Rabu, 21 September 2011

Halaman Kedua; Tentang Musim Keempat


Dihalaman kedua sebuah buku, kutemukan cerita. Cerita yang bermula dari kisah-kisah lama, kisah-kisah masa kecil yang ceria. Kisah tentang balapan dengan angin untuk mengejar layangan yang putus, kisah tentang memanjat pohon-pohon mencari buah jambu, sisa pesta tuan kalong semalam. Semua cerita yang indah yang ditertawakan bersama meski dalam kepedihan dan kesempitan, semuanya indah.

Padi yang menguning, rumput yang mulai kering, angin yang deras menyapu debu-debu adalah saksi yang tak terbantahkan atas kisah itu. Pada suatu pagi cerah, ketika anak-anak berseragam merah putih menenteng tas berisi buku tulis dan pinsil, kisah itu tak pernah lengkap tertulis dalam catatan, tetapi semua terlalui dengan baik dan beberapa tersimpan pada sebuah ingatan. Kenakalan-kenakalan masa itu adalah kebahagiaan yang tak terperi, biarlah itu menjadi rahasia kami.

Pada alinea berikutnya, adalah kisah tentang musim keempat, yaitu sebuah musim penghujung kemarau. Ketika sumber air seperti berhenti menetes, diam, entah apa maksud yang dikandung, setidaknya ia menahan diri untuk tidak meluapkan rasanya sedih atau bahagia. Waspa kumembeng jroning kalbu begitulah musim ini di tandai. Waspa = eluh, kumembeng = kembeng, kebak, kalbu = ati, pindhane eluh kebak ing sak jerone ati.

Betapapun sumber air mulai mengering, tetapi Tuhan mengirim hujan-hujan yang penuh berkah. Beberapa orang menamai hujan ini sebagai sirep lebu, hujan yang mengusir debu. Bagi kehidupan, hujan ini menumbuhkan akar-akar yang lama bertapa mengering, daun-daun segera memucuk hijau, umbi-umbian mengeluarkan tunas barunya sebuah reinkarnasi yang indah pada kehidupan berikutnya.

Saat kecil dulu, aku mengingat hujan ini dengan bau tanah yang menyengat, dan segera tumbuh rumput-rumput pakan jangkrik, yang kami akan segera mencari jangkrik dibawahnya selepas subuh dikeremangan pagi. oh indah sekali. Laron-laron yang terkaget-kaget karena hujan pertama, menyambut dengan rasa syukur pada Gusti, keluar menunjukkan sayap-sayapnya yang indah dan ikhlas sebagai wujud pengorbanannya, bahkan kemudian dia merelakan untuk tidak kembali ke rumah tanahnya yang indah, demi sebuah pengabdian.

Panas masih sedikit menyengat di siang hari, meski gulungan-gulungan awan telah dikirim malaikat pengatur hujan.
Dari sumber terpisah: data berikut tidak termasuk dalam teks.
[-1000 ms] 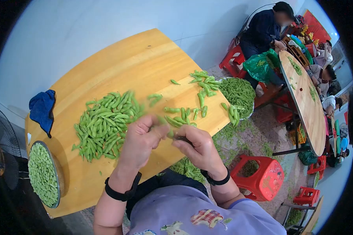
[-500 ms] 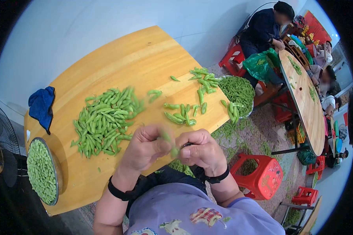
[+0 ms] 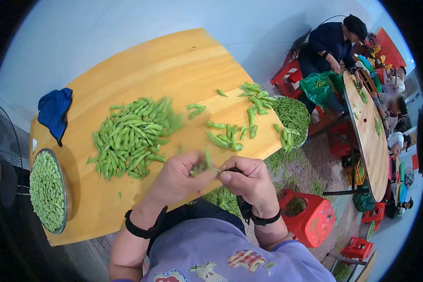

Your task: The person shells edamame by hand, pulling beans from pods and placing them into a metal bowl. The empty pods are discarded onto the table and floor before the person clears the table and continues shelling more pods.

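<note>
Left hand (image 3: 187,175): pinching a pod (image 3: 208,159). Right hand (image 3: 248,181): pinching a dark item (image 3: 233,170), close by. Worktop (image 3: 174,61): bearing a green heap (image 3: 127,136), blue cloth (image 3: 55,111), bowl (image 3: 67,190) holding beans (image 3: 47,190).

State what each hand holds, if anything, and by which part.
Left hand: a green pod, seemingly by its lower end. Right hand: a small dark object, held part hidden.

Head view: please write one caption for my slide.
Left hand holds a green pod close to right hand, near piled pods and a bowl of beans.
</note>
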### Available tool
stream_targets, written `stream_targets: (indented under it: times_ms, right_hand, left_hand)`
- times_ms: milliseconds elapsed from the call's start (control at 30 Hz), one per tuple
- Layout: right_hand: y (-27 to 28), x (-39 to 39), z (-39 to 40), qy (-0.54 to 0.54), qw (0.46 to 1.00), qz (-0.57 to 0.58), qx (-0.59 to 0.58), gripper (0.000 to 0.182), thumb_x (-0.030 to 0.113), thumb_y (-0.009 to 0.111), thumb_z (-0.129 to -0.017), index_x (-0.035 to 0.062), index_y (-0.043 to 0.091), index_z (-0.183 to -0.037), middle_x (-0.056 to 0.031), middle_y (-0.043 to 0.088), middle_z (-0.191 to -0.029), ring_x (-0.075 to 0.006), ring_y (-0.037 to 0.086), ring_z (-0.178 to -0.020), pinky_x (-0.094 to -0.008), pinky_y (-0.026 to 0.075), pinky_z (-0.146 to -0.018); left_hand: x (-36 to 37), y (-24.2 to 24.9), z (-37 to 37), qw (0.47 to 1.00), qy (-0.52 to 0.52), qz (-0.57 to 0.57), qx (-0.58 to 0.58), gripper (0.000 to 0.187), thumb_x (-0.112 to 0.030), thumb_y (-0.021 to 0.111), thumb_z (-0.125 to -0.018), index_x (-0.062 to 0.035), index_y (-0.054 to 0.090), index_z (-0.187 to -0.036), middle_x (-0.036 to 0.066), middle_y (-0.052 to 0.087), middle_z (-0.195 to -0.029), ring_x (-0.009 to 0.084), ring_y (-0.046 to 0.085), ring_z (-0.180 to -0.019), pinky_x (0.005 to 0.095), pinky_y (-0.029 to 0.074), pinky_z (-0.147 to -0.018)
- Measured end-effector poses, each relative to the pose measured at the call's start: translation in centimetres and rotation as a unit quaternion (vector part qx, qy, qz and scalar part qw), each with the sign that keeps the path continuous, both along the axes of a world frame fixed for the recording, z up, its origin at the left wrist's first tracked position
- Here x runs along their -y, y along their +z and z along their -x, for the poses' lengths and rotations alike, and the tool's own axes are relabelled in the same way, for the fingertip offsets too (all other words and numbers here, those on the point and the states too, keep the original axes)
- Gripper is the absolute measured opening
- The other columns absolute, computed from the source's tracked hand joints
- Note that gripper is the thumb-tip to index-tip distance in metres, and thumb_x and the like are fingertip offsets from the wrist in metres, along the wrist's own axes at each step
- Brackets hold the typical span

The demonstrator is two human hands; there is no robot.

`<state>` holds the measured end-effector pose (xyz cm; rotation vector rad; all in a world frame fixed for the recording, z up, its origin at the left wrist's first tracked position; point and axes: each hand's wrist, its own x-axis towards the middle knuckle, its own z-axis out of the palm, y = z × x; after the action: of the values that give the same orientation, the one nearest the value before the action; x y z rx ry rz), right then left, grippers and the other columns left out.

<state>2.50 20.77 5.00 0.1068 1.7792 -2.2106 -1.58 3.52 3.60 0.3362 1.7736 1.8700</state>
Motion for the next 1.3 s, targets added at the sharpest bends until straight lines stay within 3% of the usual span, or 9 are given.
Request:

Gemuruh guntur di kejauahn sesekali terdengar seperti keluh kesah yang lirih menyayat kalbu menindih rasa yang perih, itulah hari-hari musim keempat.

Sebaliknya, ketika manyar menganyam sarangnya yang indah sepanjang siang. Dan berkicau manis di pagi hari, ketika itulah burung-burung lainnya memunguti sisa-sisa jerami kering membuat sangkar karena sebentar lagi musim kawin tiba. Burung-burung itu seperti dewi-dewi yang menunggu ksatrianya pulang dari medan perang, penuh harap dan cemas tetapi hatinya diliputi rindu yang amat menggebu.
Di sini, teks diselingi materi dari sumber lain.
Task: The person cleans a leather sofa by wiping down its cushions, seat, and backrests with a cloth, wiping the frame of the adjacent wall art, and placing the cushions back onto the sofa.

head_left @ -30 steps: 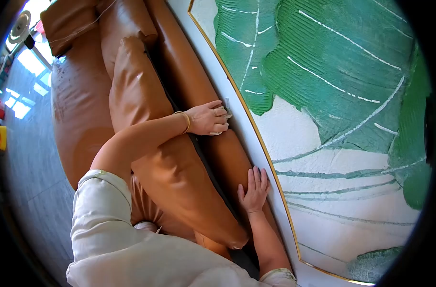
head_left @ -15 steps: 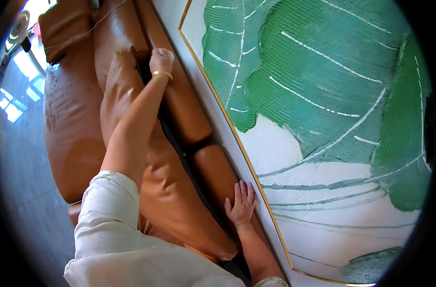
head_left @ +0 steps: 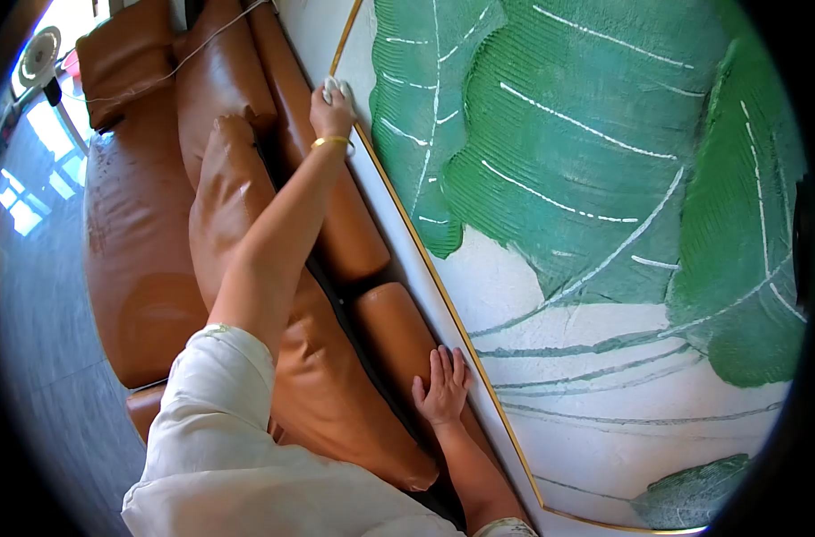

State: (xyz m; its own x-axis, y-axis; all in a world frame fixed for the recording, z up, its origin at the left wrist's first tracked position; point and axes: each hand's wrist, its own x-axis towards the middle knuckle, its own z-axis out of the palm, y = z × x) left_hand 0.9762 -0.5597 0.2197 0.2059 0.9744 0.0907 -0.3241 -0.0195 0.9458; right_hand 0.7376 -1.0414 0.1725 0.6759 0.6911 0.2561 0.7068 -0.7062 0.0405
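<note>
My left hand (head_left: 332, 112), with a gold bracelet on its wrist, is closed around a bunched white cloth (head_left: 337, 88). It reaches far over the sofa and is at the gold-edged frame (head_left: 398, 201) of a large leaf painting (head_left: 568, 161), by the wall. Whether the cloth touches the frame is hard to make out. Lower down, my right hand (head_left: 443, 389) lies flat with fingers apart on the brown leather sofa back (head_left: 394, 318), its fingertips close to the wall edge. Between my arms a loose brown cushion (head_left: 322, 376) leans over the seat.
The sofa seat (head_left: 143, 259) stretches along the left, with another cushion (head_left: 125, 58) at its far end. A thin white cable (head_left: 206, 43) crosses the far cushions. At the upper left stands a round white fan (head_left: 40, 55) above a grey shiny floor (head_left: 45, 331).
My left hand has moved right, from the sofa back to the painting's frame, with the white cloth in it. My right hand stays in nearly the same place. The view has shifted slightly.
</note>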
Meski kisah tentang musim keempat hanya dilalui selama 25 hari, tapi pada halaman ini kutemukan kisah yang indah. Entahlah apakah Vina Panduwinata mengerti tentang keindahan musim keempat yang melintasi 18 September sampai dengan 12 Oktober, hingga dengan memukau ia menyanyikan “September ceria”. Tetapi buatku aku menemukan kisah ini pada halaman kedua.